Fall Kashoggi: Skepsis nach jüngster Saudi-Volte

Geständnis soll saudischen Kronprinzen Mohammed bin Salman aus Schusslinie bringen
Riad gibt zu, dass der regimekritische Journalist bei Faustkampf mit Agenten in Istanbul gestorben ist.

„Zu sagen, dass ich skeptisch bin bezüglich der neusten saudischen Geschichte über Herrn Kashoggi ist ein Understatement. Es ist schwer, die letzte ,Erklärung’ als glaubwürdig zu bezeichnen.“ Für den republikanischen US-Senator Lindsey Graham reicht die Erklärung aus Riad über das Verschwinden und die Tötung des regimekritischen Journalisten bei weitem nicht aus. So wie er fordern viele, darunter auch Österreichs Außenministerin Karin Kneissl, eine „glaubwürdige und unabhängige Untersuchung“.

Rückblende: Nach zwei Wochen des Leugnens und Herumlavierens gestand das saudische Königshaus in der Nacht zum Samstag ein, dass Jamal Kashoggi am 2. Oktober im Konsulat in Istanbul getötet worden sei. In der Vertretung, in der der 59-Jährige Papiere abholen wollte, um seine Verlobte Hatice Cengiz heiraten zu können, sei es zu einem Faustkampf gekommen – zwischen dem Medienmann und einem 15-köpfigen saudischen Agententeam, das entsandt worden sei, um Kashoggi lebend in die Heimat zu bringen (aus Furcht lebte er in den USA im Exil).

Wo sich die Leiche befinde, so ein Offizier des Wüstenstaates zur New York Times, wisse man aber nicht, da sich ein lokaler Mitarbeiter um die Beseitigung derselben gekümmert habe. Laut türkischen Quellen ist die Leiche im Konsulat zerstückelt und in Koffern verpackt nach Saudia-Arabien geflogen worden.

Trump glaubt den Saudis

US-Präsident Donald Trump betonte jedenfalls, dass er noch „einige Fragen“ habe, weswegen er mit Kronprinz Mohammed bin Salman, 33, telefonieren wolle. Allerdings seien die jüngsten Meldungen aus Riad „glaubwürdig“ und bedeuteten einen „großen ersten Schritt“. An eine Sistierung der bestehenden 450-Milliarden-Dollar-Deals (darunter ein 110 Milliarden Dollar schweres Rüstungspaket) denkt der amerikanische Staatschef nicht. Allerdings gibt es immer mehr Kongress-Abgeordnete, die genau das fordern.

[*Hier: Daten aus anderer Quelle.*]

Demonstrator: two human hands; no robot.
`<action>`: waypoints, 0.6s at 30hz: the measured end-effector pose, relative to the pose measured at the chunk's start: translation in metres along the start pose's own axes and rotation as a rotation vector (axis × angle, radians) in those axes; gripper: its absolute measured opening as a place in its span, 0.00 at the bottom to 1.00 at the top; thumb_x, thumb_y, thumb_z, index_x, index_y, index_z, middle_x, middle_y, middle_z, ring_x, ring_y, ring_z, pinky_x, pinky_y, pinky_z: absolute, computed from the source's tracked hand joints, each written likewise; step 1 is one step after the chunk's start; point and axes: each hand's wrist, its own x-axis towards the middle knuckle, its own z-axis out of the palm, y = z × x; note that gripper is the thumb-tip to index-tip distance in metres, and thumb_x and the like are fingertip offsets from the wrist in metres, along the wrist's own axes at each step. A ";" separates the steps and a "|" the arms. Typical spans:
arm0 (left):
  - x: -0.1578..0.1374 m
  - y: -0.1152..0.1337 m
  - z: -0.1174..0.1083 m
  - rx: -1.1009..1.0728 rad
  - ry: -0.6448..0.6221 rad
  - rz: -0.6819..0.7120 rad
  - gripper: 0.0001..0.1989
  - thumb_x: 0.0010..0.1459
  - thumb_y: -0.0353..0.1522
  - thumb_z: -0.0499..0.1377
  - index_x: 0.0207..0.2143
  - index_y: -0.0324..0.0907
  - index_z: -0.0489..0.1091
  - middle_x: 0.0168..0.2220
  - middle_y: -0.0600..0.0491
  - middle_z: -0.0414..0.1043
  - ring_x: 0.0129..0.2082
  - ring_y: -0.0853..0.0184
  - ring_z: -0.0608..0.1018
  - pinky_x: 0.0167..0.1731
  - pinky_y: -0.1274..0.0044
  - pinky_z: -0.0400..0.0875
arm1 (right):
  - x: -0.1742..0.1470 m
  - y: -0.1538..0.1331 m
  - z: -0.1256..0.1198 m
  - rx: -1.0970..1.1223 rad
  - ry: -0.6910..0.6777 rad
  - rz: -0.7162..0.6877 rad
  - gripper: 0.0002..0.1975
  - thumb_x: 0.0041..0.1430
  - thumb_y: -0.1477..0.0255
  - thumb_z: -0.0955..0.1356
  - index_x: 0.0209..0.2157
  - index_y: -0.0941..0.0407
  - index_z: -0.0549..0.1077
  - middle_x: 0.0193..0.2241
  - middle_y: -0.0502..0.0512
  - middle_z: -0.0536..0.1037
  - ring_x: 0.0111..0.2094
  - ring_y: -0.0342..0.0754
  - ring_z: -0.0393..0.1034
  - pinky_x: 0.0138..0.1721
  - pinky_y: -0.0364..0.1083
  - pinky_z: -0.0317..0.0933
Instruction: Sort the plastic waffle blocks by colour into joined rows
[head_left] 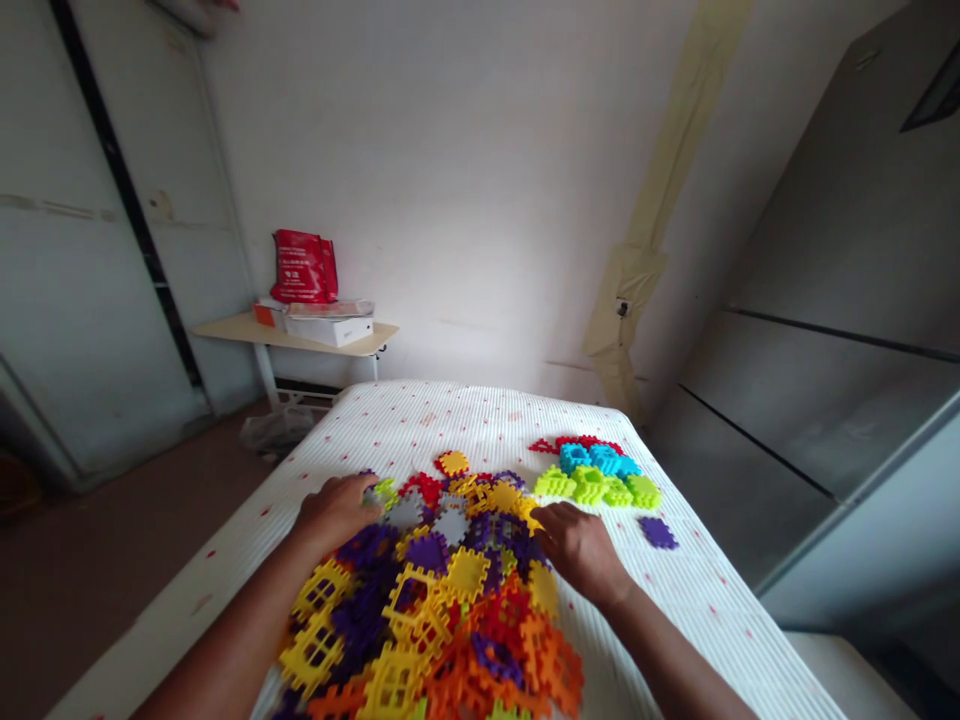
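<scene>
Both bare hands rest on a heap of interlocking square plastic lattice tiles [442,610] in yellow, purple, orange, red and grey, spread on a white ribbed bed cover with small red dots [480,425]: the left hand [335,512] lies palm down at the heap's far left edge, and the right hand [579,548] presses its fingers into the tiles at the far right edge. Beyond the right hand lies a joined patch of lime-green, cyan and red tiles [596,472], with a single purple tile [658,532] just beside it. Past the bed, a light wooden side table [247,330] against the white wall carries a red bag [304,266] and a flat white box [330,327].

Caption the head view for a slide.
Both hands, left and right, rest on a heap of colourful plastic tiles on a white bed.
</scene>
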 end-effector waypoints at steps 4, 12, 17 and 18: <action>0.007 0.005 0.014 0.119 -0.036 0.010 0.24 0.47 0.36 0.55 0.50 0.47 0.67 0.54 0.46 0.67 0.52 0.50 0.67 0.45 0.62 0.63 | -0.021 0.000 0.020 0.017 0.082 -0.069 0.13 0.63 0.73 0.58 0.28 0.55 0.69 0.25 0.52 0.73 0.27 0.43 0.64 0.27 0.41 0.50; 0.027 0.007 0.019 0.222 -0.156 0.116 0.24 0.55 0.37 0.58 0.55 0.44 0.61 0.59 0.46 0.58 0.55 0.55 0.64 0.51 0.58 0.61 | -0.037 0.011 0.040 0.050 0.113 -0.078 0.11 0.63 0.72 0.58 0.30 0.55 0.68 0.26 0.52 0.73 0.28 0.44 0.65 0.27 0.42 0.50; 0.045 0.005 0.020 0.240 -0.212 0.170 0.21 0.57 0.37 0.57 0.52 0.42 0.63 0.55 0.47 0.62 0.52 0.58 0.68 0.49 0.58 0.64 | -0.037 0.011 0.047 0.077 0.114 -0.060 0.11 0.63 0.72 0.58 0.30 0.55 0.69 0.26 0.51 0.73 0.28 0.43 0.65 0.28 0.42 0.51; 0.048 0.005 0.020 0.234 -0.220 0.181 0.20 0.57 0.37 0.57 0.52 0.42 0.63 0.54 0.47 0.63 0.51 0.58 0.69 0.48 0.59 0.65 | -0.037 0.011 0.047 0.085 0.116 -0.056 0.12 0.63 0.72 0.58 0.30 0.55 0.69 0.26 0.51 0.73 0.28 0.43 0.65 0.28 0.42 0.52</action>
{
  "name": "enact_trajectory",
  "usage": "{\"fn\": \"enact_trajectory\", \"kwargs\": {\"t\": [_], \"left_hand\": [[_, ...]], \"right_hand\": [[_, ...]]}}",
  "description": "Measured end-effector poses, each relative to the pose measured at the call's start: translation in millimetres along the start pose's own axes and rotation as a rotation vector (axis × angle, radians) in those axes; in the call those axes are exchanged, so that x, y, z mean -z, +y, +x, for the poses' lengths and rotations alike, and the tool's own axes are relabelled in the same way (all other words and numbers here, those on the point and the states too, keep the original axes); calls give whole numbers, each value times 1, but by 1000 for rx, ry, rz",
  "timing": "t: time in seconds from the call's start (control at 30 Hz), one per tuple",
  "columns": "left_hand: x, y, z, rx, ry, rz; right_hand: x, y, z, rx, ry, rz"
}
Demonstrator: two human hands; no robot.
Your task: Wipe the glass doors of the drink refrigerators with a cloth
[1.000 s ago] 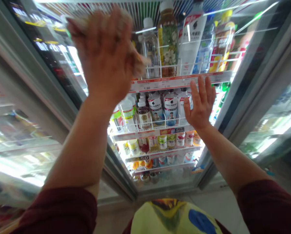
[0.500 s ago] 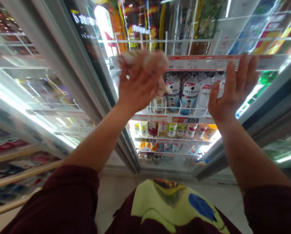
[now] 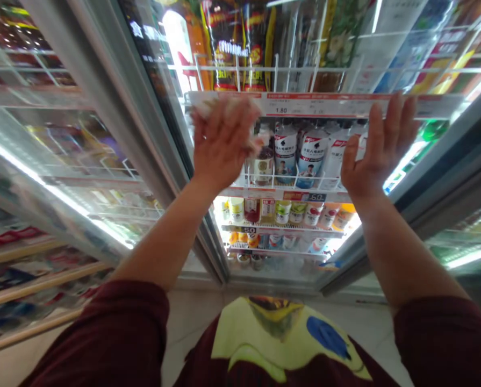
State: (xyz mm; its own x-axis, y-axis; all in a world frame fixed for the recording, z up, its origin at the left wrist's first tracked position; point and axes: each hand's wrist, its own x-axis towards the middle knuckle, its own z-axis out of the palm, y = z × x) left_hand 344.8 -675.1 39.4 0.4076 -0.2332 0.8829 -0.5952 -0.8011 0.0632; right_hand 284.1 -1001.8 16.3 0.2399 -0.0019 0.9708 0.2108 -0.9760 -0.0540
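the left hand [image 3: 220, 153] held a bunched cloth [image 3: 259, 142], seemingly against the glass door [image 3: 280, 273]. the right hand [image 3: 375, 153] was open and empty; i could not tell if it touched. a loose hold could drop the cloth. sliding too far left could bump knuckles on the door frame [image 3: 153, 121]. bottles [image 3: 313, 153] stood behind the door.

A long white shelf [image 3: 345, 106] holds big bottles. Dark bottles [image 3: 224, 45] stand at its left, and a blue bottle [image 3: 413, 48] stands at its right. The second shelf [image 3: 260, 192], under it, has a row of white bottles [image 3: 313, 153]. Under that, a third shelf [image 3: 300, 229] holds short bottles [image 3: 282, 212]. A fourth shelf [image 3: 292, 250] has orange things [image 3: 234, 237] at its left. The pale floor [image 3: 189, 317] is near.
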Motion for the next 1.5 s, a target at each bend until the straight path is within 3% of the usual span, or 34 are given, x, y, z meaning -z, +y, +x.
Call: {"fn": "enact_trajectory", "kwargs": {"t": [0.07, 0.13, 0.23, 0.3, 0.4, 0.47, 0.63, 0.77, 0.83, 0.93, 0.97, 1.03, 1.1, 1.17, 1.23, 1.3, 1.4, 1.5], "left_hand": [[6, -17, 13, 80, 167, 86], [2, -13, 11, 115, 251, 123], [-14, 29, -15, -73, 63, 17], [-22, 62, -33, -161, -37, -111], [-21, 89, -47, -141, -58, -380], [-15, 91, -50, -125, -74, -525], [0, 64, -68, -154, -68, -639], [-1, 22, -88, -279, 163, -366], [-12, 0, -96, -260, 223, -166], [-40, -25, -104, -125, 123, -15], [-49, -31, -107, -93, 99, -3], [-63, -38, -110, -74, 103, 0], [-71, -40, -112, -76, 124, -3], [-71, -41, -113, -84, 129, -2], [-69, -40, -113, -104, 144, 6], [-67, -39, -112, -133, 177, 10], [-65, -37, -110, -163, 224, 13], [-66, -36, -110, -181, 240, 50]], "right_hand": [[0, 2, 1, -2, -4, 10], [2, 1, 1, 0, 13, -4], [6, -17, -5, 58, 15, -24], [5, -41, -11, 182, -116, -16], [-5, -78, -21, 422, -381, 44], [-15, -91, -26, 490, -432, 91], [-29, -83, -43, 607, -406, 113], [-12, -48, -17, 739, -420, 72], [6, -23, 22, 635, -256, -6], [26, 4, 74, 296, 118, -152], [27, 4, 79, 219, 183, -170], [20, -8, 64, 187, 188, -154], [4, -31, 24, 308, 73, -131], [-9, -45, -16, 578, -92, -135], [-10, -38, -31, 783, -168, -146], [2, -10, -11, 700, -49, -144], [25, 39, 42, 262, 286, -94], [25, 44, 44, 32, 431, -56]]}}
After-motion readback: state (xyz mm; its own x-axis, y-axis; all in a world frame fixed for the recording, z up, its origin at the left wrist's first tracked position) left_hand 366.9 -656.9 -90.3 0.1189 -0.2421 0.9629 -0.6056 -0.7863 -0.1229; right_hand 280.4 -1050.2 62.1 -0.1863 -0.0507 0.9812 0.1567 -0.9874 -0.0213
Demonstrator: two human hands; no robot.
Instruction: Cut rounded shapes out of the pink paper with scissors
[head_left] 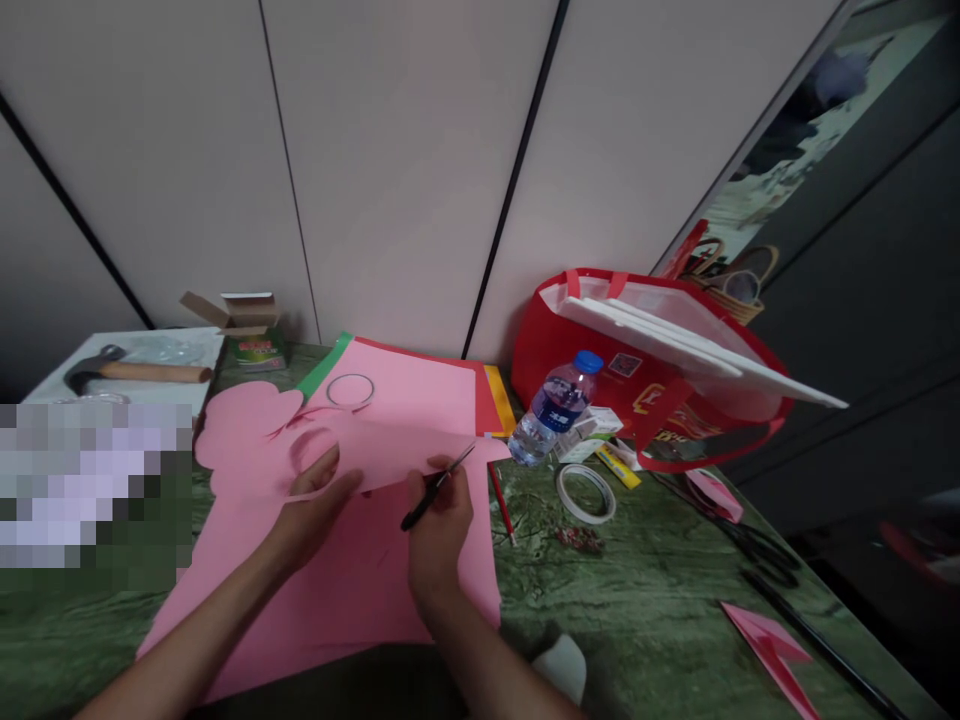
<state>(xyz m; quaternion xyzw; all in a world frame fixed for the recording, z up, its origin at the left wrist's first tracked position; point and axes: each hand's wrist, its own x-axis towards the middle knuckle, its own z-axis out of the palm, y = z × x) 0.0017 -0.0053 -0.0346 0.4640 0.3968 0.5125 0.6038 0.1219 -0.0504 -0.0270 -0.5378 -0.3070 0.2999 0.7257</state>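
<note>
My left hand (319, 505) pinches a sheet of pink paper (405, 450), thumb in front and fingers partly hidden by it. The sheet is lifted above other pink paper, and a curled part stands by the fingers. At its right, my right hand (439, 520) is closed around a slim tool (427, 500) with a black handle and a thin metal tip. I cannot tell whether it is a craft knife or scissors. The tip points up and right, near the sheet's right end. Under both hands a large pink sheet (360, 600) with a scalloped upper left edge covers the table.
On the right stand a water bottle (551, 410), a tape roll (585, 494) and a red bag (555, 320) holding white boards. A red pencil (501, 503) lies beside the paper. A hammer (142, 372) and an opened box (255, 345) are at back left.
</note>
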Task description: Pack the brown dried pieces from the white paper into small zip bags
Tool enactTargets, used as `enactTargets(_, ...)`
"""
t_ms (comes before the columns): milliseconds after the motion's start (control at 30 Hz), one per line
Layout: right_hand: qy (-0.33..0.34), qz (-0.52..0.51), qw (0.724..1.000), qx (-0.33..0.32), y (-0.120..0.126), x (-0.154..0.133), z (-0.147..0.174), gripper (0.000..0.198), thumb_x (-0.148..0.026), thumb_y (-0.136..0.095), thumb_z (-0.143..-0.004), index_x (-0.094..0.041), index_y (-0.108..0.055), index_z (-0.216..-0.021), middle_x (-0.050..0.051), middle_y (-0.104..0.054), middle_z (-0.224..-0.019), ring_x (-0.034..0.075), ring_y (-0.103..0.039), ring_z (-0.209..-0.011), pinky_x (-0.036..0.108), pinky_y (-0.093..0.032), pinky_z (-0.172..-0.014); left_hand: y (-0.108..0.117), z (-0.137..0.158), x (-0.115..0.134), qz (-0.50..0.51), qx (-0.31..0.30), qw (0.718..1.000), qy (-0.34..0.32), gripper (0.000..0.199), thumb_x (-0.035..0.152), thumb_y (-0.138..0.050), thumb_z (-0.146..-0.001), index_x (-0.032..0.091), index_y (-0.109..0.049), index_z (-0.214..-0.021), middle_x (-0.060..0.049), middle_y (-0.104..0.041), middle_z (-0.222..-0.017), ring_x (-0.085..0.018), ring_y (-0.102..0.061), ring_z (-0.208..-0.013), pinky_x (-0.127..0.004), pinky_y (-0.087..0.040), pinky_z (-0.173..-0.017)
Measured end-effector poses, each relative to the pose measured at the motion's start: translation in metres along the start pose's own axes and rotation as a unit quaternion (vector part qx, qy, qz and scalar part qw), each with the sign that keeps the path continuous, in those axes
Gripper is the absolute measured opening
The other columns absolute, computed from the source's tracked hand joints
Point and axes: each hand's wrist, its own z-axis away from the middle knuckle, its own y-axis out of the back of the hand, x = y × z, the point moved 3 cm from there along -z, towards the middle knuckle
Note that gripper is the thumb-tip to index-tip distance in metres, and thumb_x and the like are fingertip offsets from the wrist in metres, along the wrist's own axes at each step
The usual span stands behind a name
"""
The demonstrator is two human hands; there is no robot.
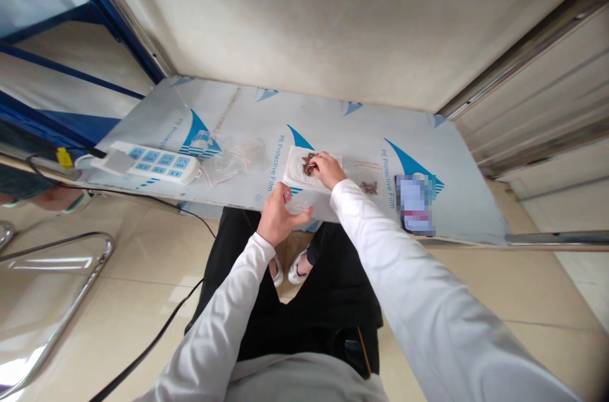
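Small brown metallic pieces (308,164) lie in a loose pile on a white tissue-like pad (295,179); their exact kind is too small to tell. My right hand (327,170) reaches over the pad, fingertips pinched together on some of the pieces. At the front edge of the table, my left hand (280,215) holds a clear zip bag (299,204), thumb and forefinger spread apart at its mouth. The bag's outline is faint. Right of the pad lies another clear zip bag (368,177) with similar brown pieces in its lower end.
A white power strip (164,164) with a plugged-in adapter (113,162) sits on the left of the film-covered table (257,113). Several clear bags (231,161) lie beside it. A phone (415,205) rests at the right front. A black cable (157,342) hangs below.
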Motion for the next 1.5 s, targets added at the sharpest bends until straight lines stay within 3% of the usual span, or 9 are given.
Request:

Denn viele halten die jetzige Volte Saudi-Arabiens bloß für ein Ablenkungsmanöver, um den Kronprinzen – der eigentlich starke Mann des Landes lässt keinerlei Kritik an ihm zu – aus der Schusslinie zu bringen. Gegen 18 Verdächtige in dem Fall wird nun ermittelt, sie sollen gleichsam als Sündenböcke fungieren.

In dieser Gruppe befinden sich auch zwei Personen aus dem engsten Umfeld von MbS, wie der Königsspross genannt wird: Da ist zum einen der Vizechef des saudischen Geheimdienstes Ahmed al-Assiri, der die Operation organisiert haben soll, und Saud al-Qahtani. Letzterer ist seit 2015 Berater am Hof (jetzt wurde er in dieser Funktion gefeuert) und wird wegen seiner hetzerischen Postings „Steve Bannon von Saudi-Arabien“ genannt. Er soll von der Kashoggi-Aktion gewusst und mit seinen Tweeds „zu einer aggressiven Umgebung“ beigetragen haben, wie die New York Times schreibt. MbS habe von all dem nichts gewusst.

Debatte um Saudi-Zentrum in Wien

Neos und Liste Pilz schießen sich indes auf das von Riad finanzierte Zentrum für interkulturellen Dialog in Wien ein. Es habe sich nie zu Menschenrechtsverletzungen im Königreich geäußert und auch jetzt nicht im Fall Kashoggi. Karin Kneissl sagte, sie könne die Kritik verstehen. Sie lasse gerade die Rechtslage bezüglich des KAICIID prüfen.